[TASK TO COMPLETE]: Show, in full, each line of the data that contains "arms".
--- START ---
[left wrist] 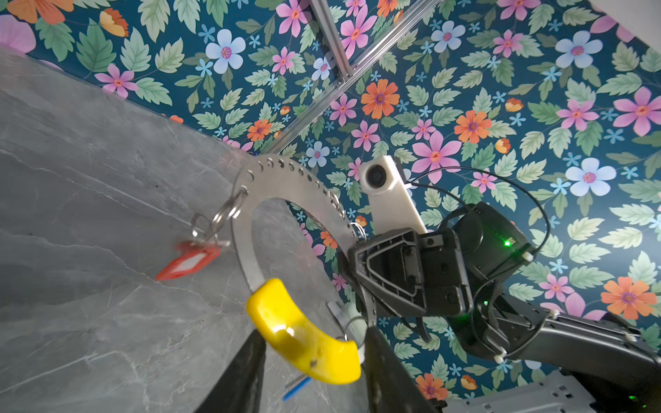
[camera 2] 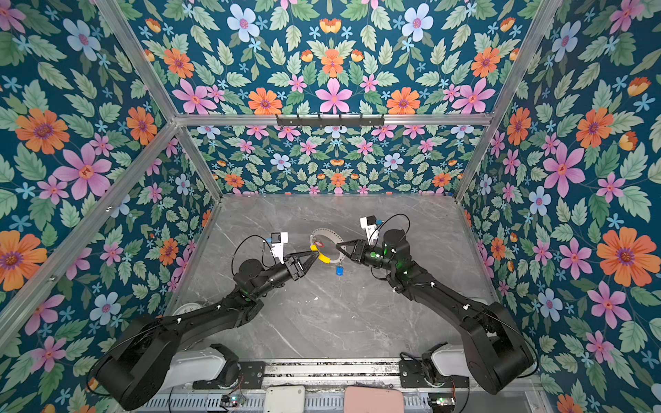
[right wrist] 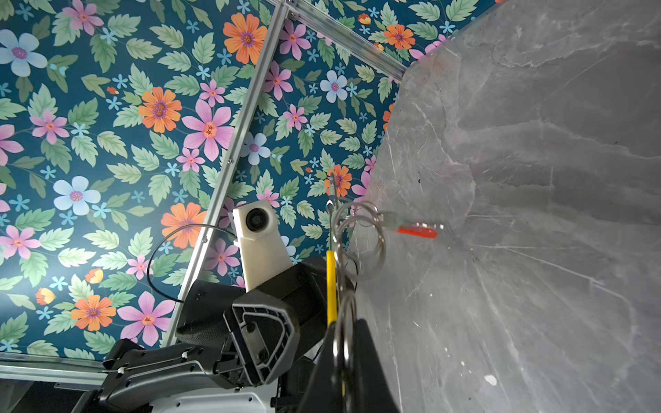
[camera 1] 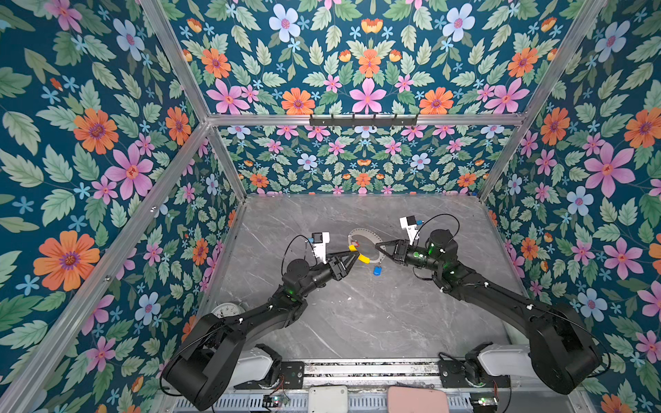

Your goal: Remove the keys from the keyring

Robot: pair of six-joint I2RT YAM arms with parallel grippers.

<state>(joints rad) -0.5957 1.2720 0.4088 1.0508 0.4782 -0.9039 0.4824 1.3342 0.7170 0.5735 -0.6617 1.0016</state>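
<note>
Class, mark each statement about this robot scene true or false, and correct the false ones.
1. The large grey metal hoop keyring lies flat on the grey marble table. False: it is held up off the table.
2. The right gripper is shut on the hoop's rim. True.
3. The silver key with the red-orange plastic tag hangs from the hoop. True.
4. The yellow sleeve sits at the right gripper. False: it sits at the left gripper, between its fingers.
</note>
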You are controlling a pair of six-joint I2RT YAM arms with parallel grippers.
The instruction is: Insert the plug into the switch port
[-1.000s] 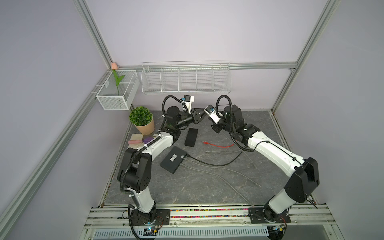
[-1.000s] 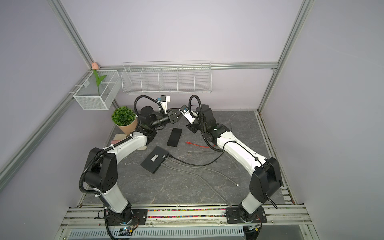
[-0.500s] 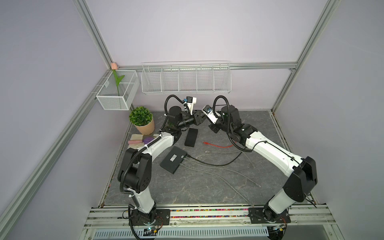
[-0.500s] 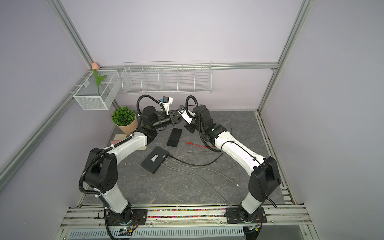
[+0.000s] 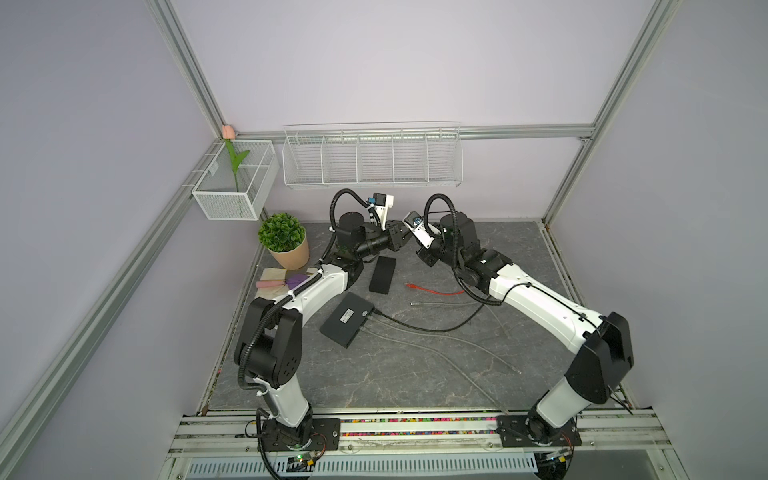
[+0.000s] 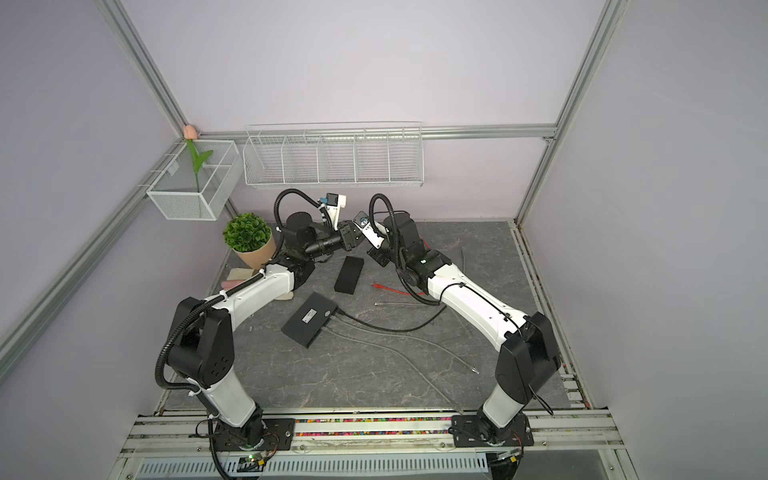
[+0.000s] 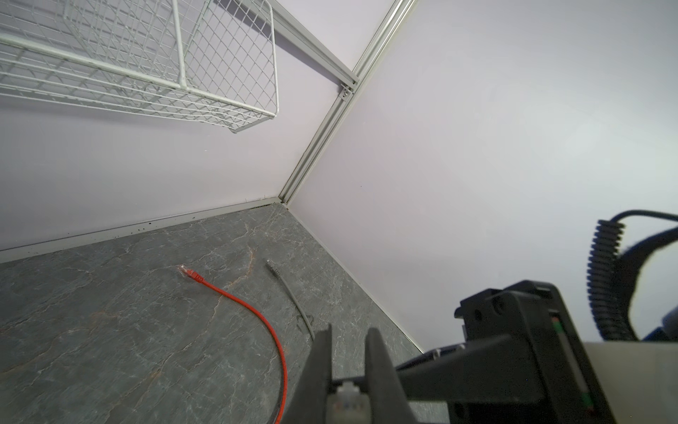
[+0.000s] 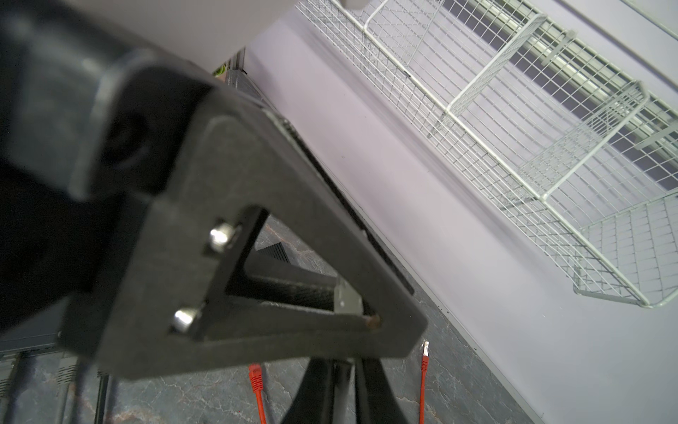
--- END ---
[REPLY TO THE TASK]:
Robot: pair of six-joint I2RT YAM arms with parallel grippers.
You are controlling a pair of six-joint I2RT YAM arms with parallel grippers.

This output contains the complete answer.